Intra-oral examination that includes mucosal screening to detect oral malignant or premalignant lesions is of critical importance in the prevention and early detection of oral cancer [16]. The risk of oral cancer increases with age; the average age at diagnosis is 62, and two-thirds of oral cancer patients are over 55 years old, although the disease may occur in younger people as well. According to records of the United Nations, about 600 million (10%) of the world’s population were aged 60 years and over in 2000. This figure is projected to reach 1.2 billion by 2025 [17]. Age is a well-known risk for tooth loss and complete edentulism [18]; the prevalence rate of edentulousness (complete tooth loss) is 6% − 78% among individuals aged 60 years or over [19]. Consequently, prosthodontists (specialists in providing artificial teeth) are expected to be the most frequently visited by older adults out of all oral health care providers. Therefore, prosthodontists can play a crucial role in the early detection and referral of oral cancer cases, thus reducing morbidity and mortality rates.
The present study, the first of its kind in the region, aimed to assess the beliefs, experiences and practices surrounding oral cancer screeningamong prosthodontists practicing in Saudi Arabia. Overall, the findings of this study revealed that prosthodontists in Saudi Arabia are motivated to conduct screenings and make referrals of suspicious oral mucosa pathologies. However, they lack the adequate training and confidence. The results also showed that recent graduates had better confidence and more positive attitudes towards oral cancer screening.
The main finding in the current study was that most of the surveyed prosthodontists claimed to screen their new patients for oral pathologies and refer them for treatment when necessary. These results are comparable with the findings reported among Australian prosthodontics [15]. Unfortuanately, a large proportion of the participants admitted that they do not examine their patients at recall visits. This finding differsfrom the aforementioned study, in which most prosthodontists reported screening both new and recall patients [15]. Lack of training and confidence were among the identified barriers for routine oral cancer screening - findings which are consistent with previous studies [15, 20]. Therefore, more work is needed to motivate prosthodontitsts to routinize oral cancer screening and referral.
Concerningly, a considerable proportion of the prosthodontists surveyed were not aware of mucosal screening and diagnostic aids. The majority felt unconfident in their ability to detect suspicious mucosal lesions, suggesting a deficit in professional training. These results highlight the urgent need for continued educational courses on mucosal screening, such as hands-on workshops and regular scientific meetings.

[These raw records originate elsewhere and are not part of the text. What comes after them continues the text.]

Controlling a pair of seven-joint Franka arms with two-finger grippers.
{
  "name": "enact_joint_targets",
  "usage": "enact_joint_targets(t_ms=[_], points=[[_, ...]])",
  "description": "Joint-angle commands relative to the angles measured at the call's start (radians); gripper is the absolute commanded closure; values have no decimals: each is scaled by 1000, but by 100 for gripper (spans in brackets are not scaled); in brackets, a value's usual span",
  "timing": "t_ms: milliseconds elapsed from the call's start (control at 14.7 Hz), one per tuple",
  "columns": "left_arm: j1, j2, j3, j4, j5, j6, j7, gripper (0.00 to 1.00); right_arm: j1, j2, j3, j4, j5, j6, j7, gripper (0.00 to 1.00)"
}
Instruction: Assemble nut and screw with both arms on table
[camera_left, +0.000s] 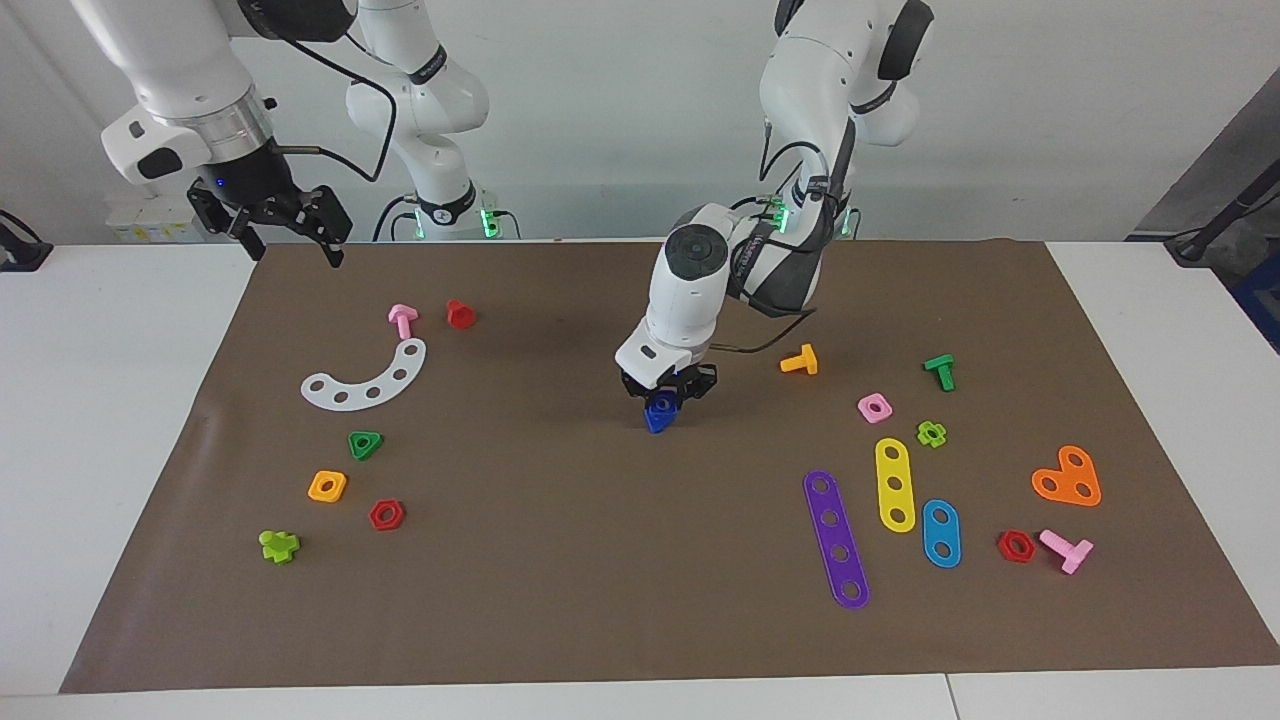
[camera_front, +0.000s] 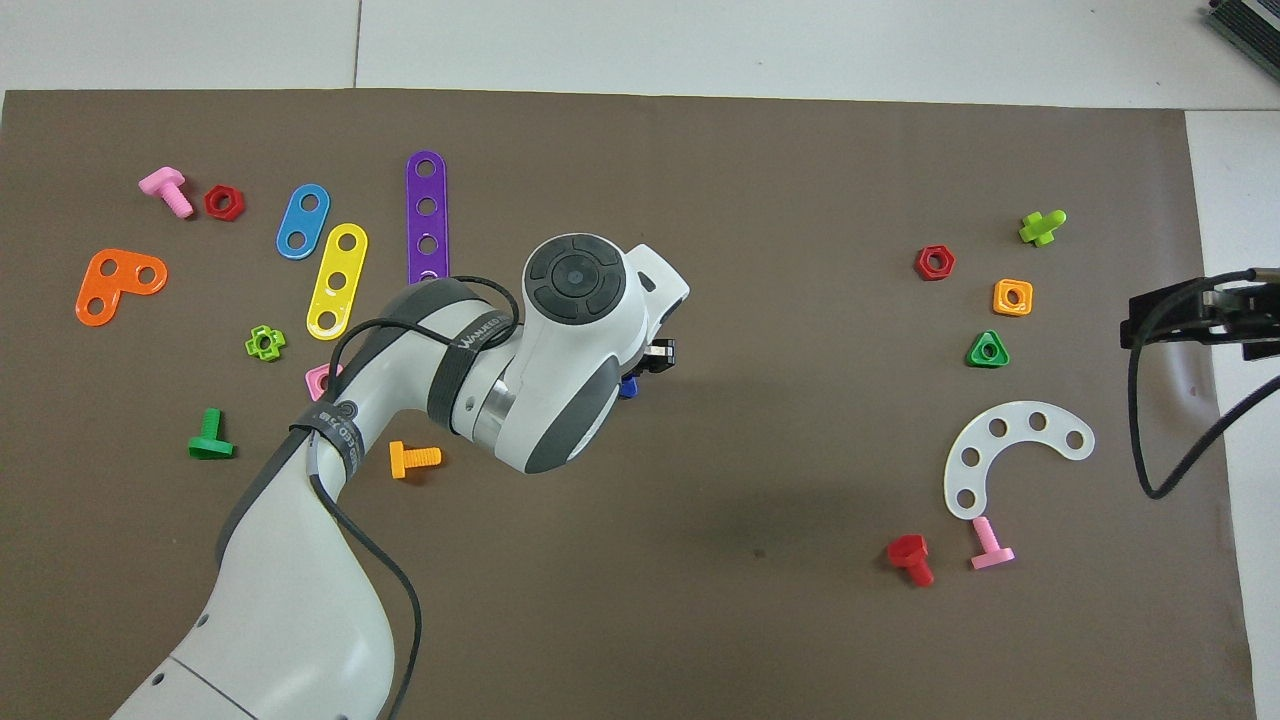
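- While the right arm waits, its black two-finger right end effector hangs with fingers spread apart over the edge of the brown paper-like mat, at the upper left of the facing view.
- At the centre of that view, the left arm's black left end effector points down at the white surface and is closed on a small blue plastic piece.
- That blue piece looks like the toy bolt with the triangular head; it sits at or just above the mat, and I cannot tell whether it touches.
- From overhead, the left arm's wrist hides nearly all of it; only a blue sliver shows at mid-frame.
- No separate blue square nut is visible in either view; whether it is already on the bolt or hidden under the fingers cannot be told.
- My judgement: the step in hand is securing or lifting the blue piece.
- To do it well, keep the grip firm and centred, so the short piece does not twist.
- Raise it straight up, keeping clear of the small orange plastic toy bolt lying just right of centre in the facing view.
- Leave the shaft exposed, so the other arm can meet it squarely.
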Motion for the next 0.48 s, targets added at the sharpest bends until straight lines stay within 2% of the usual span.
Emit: enact_joint_targets(t_ms=[0, 407], points=[[-12, 14, 17, 13, 15, 35, -6, 90, 2, -17, -5, -18, 4, 0, -22, 0], [-11, 14, 17, -16, 27, 27, -6, 91, 2, -17, -5, -18, 4, 0, -22, 0]])
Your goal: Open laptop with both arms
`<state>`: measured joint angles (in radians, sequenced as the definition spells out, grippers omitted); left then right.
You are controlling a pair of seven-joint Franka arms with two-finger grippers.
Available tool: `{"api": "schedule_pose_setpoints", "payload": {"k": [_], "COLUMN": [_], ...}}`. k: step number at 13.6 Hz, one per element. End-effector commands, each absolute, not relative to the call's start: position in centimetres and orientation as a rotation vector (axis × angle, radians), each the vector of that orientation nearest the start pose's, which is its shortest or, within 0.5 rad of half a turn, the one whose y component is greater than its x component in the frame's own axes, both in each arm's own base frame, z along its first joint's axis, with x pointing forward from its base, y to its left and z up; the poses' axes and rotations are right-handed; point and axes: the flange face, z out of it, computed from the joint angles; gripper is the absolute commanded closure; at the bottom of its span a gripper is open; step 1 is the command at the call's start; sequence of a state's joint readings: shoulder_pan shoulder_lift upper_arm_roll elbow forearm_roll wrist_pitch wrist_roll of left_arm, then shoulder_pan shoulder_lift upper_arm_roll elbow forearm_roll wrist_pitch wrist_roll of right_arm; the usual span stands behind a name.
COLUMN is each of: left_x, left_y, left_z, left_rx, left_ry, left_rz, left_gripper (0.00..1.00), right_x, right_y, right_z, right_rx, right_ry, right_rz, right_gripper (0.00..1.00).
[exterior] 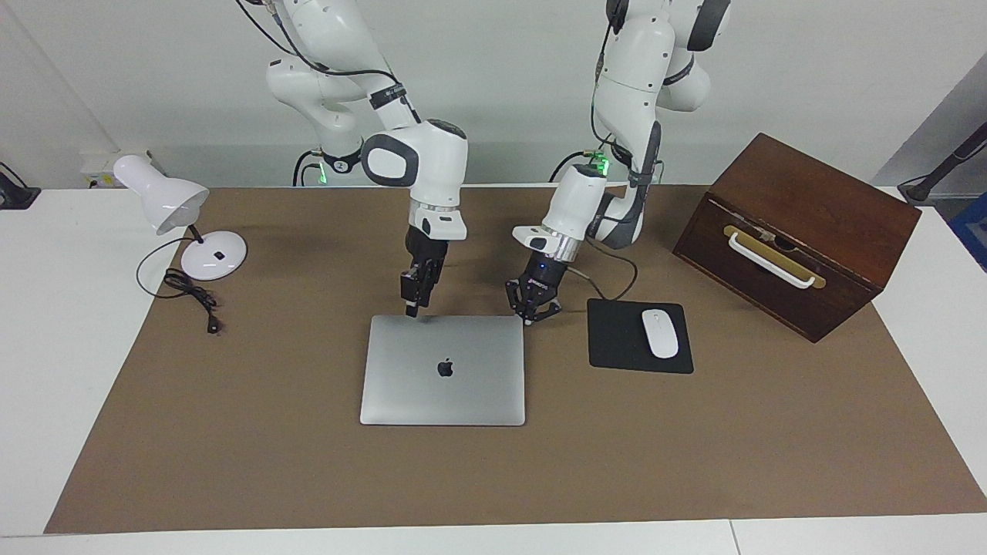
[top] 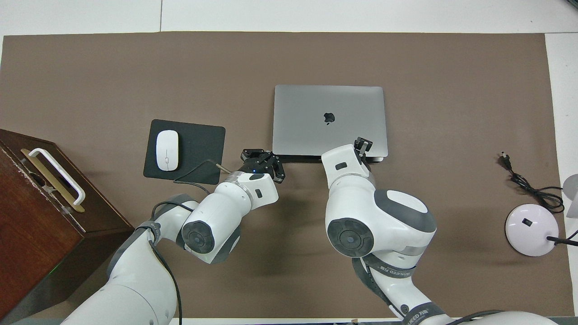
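The laptop (exterior: 442,369) lies shut and flat on the brown mat (exterior: 493,478) near the middle of the table, its lid with the dark logo facing up.

The right gripper (exterior: 413,307) points straight down at the laptop's edge nearest the robots, toward the right arm's end of that edge. Its tip seems to touch the lid right at the edge, though the contact itself is hard to read. Its fingers look pressed together, with nothing between them.

The left gripper (exterior: 533,314) is tilted and sits low just beside the laptop's corner nearest the robots on the left arm's end. Its fingers are spread, and they hold nothing. In the overhead view it lies just off that corner (top: 261,159), between the laptop and the mouse pad.

The black mouse pad (exterior: 617,339) lies beside the laptop toward the left arm's end, with a white mouse (exterior: 660,333) on it. Past it at that end stands a dark wooden box (exterior: 802,223) with a pale handle. At the right arm's end stands a white desk lamp (exterior: 173,208), its black cord (exterior: 193,297) coiled on the mat.
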<state>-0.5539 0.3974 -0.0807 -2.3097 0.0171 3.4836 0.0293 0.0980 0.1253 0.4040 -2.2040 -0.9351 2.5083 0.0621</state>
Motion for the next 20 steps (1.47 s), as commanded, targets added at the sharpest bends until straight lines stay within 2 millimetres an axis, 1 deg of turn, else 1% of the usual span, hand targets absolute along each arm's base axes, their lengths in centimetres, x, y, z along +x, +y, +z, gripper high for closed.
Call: {"api": "schedule_pose_setpoints", "payload": {"k": [1, 6, 7, 9, 14, 17, 20], "left_x": [46.6, 46.6, 46.5, 46.1, 45.8, 45.7, 45.8], "left_y": [-34.1, -34.3, -34.3, -34.7, -35.3, -35.3, -35.2], "left_z": [26.4, 26.2, 25.6, 25.3, 25.4, 25.2, 25.2], "left_rx": [-2.979, -2.979, -2.983, -2.988, -2.998, -2.994, -2.993], "left_ry": [1.042, 1.047, 1.053, 1.062, 1.066, 1.078, 1.078], "left_rz": [-1.258, -1.255, -1.238, -1.230, -1.231, -1.227, -1.227], "left_gripper": [1.00, 1.00, 1.00, 1.00, 1.00, 1.00, 1.00], "right_x": [48.8, 48.8, 48.8, 48.8, 48.8, 48.8, 48.9], "right_y": [27.4, 27.4, 27.4, 27.4, 27.6, 27.5, 27.5], "right_z": [34.3, 34.3, 34.3, 34.3, 34.4, 34.3, 33.9], "right_rx": [-3.001, -3.001, -3.001, -3.001, -2.990, -2.990, -2.988], "right_ry": [-1.919, -1.919, -1.919, -1.919, -1.919, -1.917, -1.915], "right_rz": [-0.663, -0.663, -0.663, -0.663, -0.676, -0.674, -0.660], "right_gripper": [0.49, 0.48, 0.48, 0.48, 0.48, 0.48, 0.48]}}
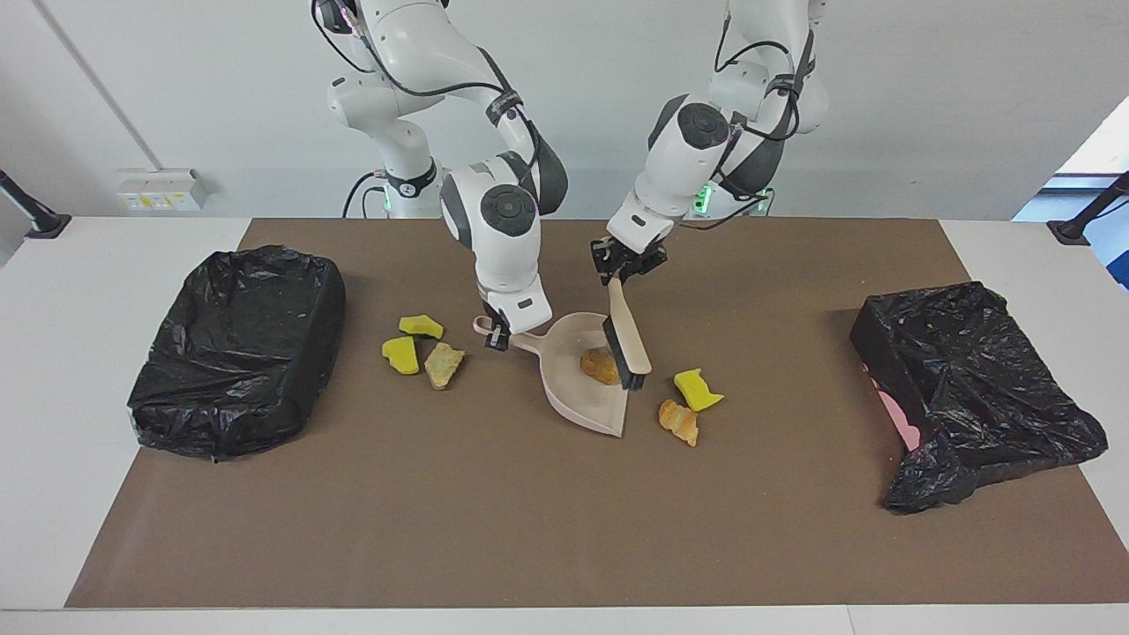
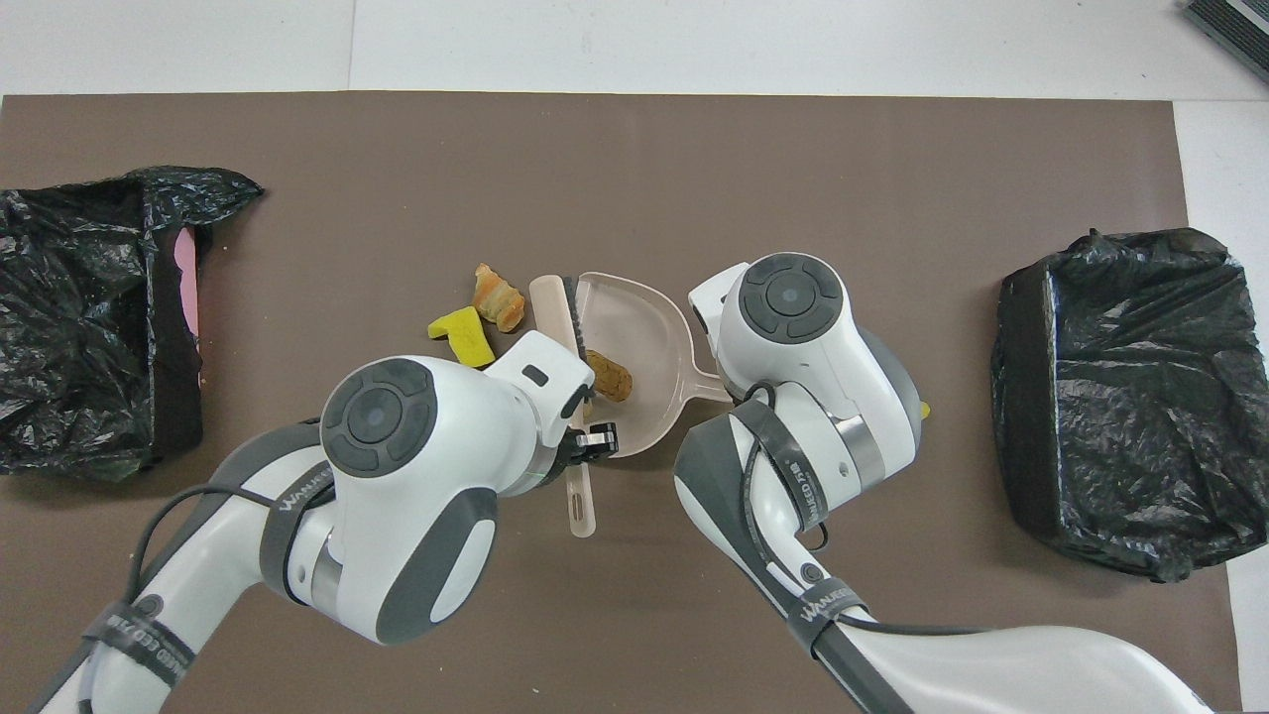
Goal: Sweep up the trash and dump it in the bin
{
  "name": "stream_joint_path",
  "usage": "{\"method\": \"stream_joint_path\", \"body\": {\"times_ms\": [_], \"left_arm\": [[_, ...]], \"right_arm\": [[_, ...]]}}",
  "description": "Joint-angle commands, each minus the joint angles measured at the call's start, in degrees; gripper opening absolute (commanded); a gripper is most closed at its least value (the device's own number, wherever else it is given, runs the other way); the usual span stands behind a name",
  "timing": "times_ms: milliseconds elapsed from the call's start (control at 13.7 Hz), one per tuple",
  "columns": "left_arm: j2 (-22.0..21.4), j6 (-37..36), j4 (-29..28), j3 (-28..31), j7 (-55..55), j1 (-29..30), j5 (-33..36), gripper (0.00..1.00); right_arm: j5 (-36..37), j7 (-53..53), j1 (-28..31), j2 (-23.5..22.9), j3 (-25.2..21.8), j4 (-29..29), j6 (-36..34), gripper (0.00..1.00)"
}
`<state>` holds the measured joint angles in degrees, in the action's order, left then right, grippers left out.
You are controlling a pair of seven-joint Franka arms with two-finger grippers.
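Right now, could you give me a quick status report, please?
Left gripper shut on brush, right gripper shut on dustpan handle. One brown scrap in pan. Nothing in the way.

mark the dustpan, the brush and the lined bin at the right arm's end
dustpan (image 1: 589, 395), facing view, bare pan floor.
brush (image 1: 628, 335), facing view, tan back of its head.
lined bin (image 1: 238, 348), facing view, black liner on its wall.

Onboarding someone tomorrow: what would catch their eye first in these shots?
Mid-table, the left gripper is shut on a brush whose bristles stand at the mouth of a beige dustpan, held by its handle in the right gripper, with a brown bread lump inside. Bright yellow sponge pieces and more lumps lie loose on either side. Black-bagged bins sit at both table ends.
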<state>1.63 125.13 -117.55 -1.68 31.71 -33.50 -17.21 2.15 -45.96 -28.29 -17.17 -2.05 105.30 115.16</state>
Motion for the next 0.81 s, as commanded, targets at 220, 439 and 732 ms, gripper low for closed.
{"method": "stream_joint_path", "body": {"times_ms": [220,439,732], "left_arm": [[1.27,-2.96,1.88,0.01,-2.25,9.40,3.92,0.00],[1.89,-4.19,1.71,0.01,-16.01,15.54,7.71,0.00],[5.22,-4.19,1.71,0.01,-31.68,20.83,17.27,0.00]], "right_arm": [[-0.04,-0.37,0.43,0.30,0.38,1.22,2.88,0.00],[-0.13,-0.01,0.34,0.30,0.38,1.22,2.88,0.00],[-0.13,0.69,0.34,0.47,0.38,1.84,3.23,0.00]]}}
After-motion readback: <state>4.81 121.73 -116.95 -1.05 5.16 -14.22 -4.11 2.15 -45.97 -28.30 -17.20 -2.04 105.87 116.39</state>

Tobacco is renowned for being a major risk factor for oral cancer and precancerous lesions. Dentists including prosthodontists and other dental health providers are in an ideal position to provide tobacco cessation advice, and thus help reduce the incidence of oral mucosal pathologies. It is disheartening to know that only 61% of the participants in the present study always give tobacco cessation advice, and less than half (43%) believe that they can influence their patients to quit this deleterious habit. These findings are in line with other previous studies elsewhere [15, 20–23]. Such unsatisfactory results can be attributed to the lack of confidence and indequate training on tobacco cessation counseling, and emphasize the urgent need to launch a training program on tobacco tobacco cessation counseling, targeting all prosthodontists and other oral health care providers.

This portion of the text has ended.